- _Directions for this task_
Determine how many lines in the listing hold "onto" and give only that number.
Information shown: Begin
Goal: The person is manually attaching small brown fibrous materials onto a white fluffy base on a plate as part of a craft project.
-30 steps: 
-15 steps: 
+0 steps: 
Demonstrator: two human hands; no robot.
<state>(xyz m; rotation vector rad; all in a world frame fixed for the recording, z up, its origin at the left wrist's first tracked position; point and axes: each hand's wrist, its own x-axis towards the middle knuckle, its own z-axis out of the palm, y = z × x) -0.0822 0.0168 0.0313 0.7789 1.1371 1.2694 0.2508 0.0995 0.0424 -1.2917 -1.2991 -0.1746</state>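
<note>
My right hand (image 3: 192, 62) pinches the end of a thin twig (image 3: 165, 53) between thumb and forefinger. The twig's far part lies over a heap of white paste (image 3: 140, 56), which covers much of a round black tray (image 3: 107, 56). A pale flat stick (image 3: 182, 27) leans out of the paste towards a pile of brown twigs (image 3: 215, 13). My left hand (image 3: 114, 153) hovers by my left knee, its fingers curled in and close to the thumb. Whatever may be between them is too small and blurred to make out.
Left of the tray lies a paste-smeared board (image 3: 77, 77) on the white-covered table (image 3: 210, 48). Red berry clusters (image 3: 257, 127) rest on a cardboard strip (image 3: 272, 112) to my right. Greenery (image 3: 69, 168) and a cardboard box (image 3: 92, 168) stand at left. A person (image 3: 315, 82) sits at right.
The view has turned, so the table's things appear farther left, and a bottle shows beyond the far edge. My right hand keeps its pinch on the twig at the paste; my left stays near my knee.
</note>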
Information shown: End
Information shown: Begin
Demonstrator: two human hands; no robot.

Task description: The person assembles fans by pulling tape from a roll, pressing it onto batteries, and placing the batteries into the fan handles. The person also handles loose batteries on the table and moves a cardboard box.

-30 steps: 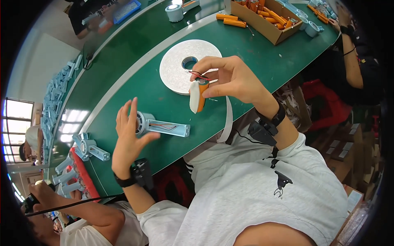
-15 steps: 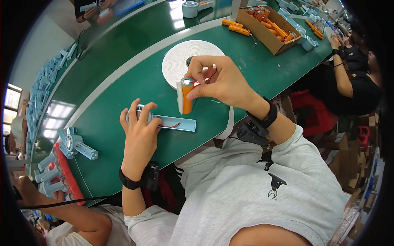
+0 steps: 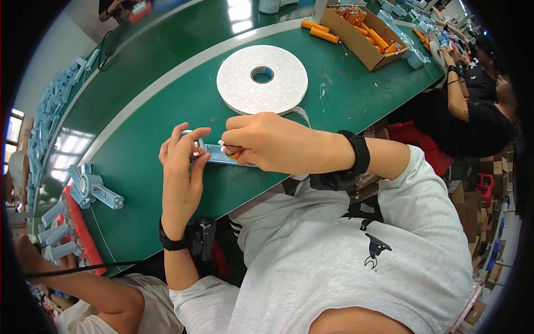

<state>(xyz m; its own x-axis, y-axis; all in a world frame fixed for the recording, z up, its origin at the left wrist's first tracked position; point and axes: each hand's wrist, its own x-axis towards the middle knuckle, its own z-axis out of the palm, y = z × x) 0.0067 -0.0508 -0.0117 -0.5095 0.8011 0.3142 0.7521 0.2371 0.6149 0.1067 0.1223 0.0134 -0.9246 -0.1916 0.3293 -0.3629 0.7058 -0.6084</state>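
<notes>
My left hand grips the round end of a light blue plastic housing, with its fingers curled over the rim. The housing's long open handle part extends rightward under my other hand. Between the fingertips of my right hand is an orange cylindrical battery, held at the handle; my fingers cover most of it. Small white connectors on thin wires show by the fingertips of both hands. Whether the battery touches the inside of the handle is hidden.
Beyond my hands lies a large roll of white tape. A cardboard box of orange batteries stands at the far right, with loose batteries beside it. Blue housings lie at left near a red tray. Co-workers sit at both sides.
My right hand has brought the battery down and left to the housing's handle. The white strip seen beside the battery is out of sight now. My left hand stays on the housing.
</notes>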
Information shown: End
- _Answer box_
2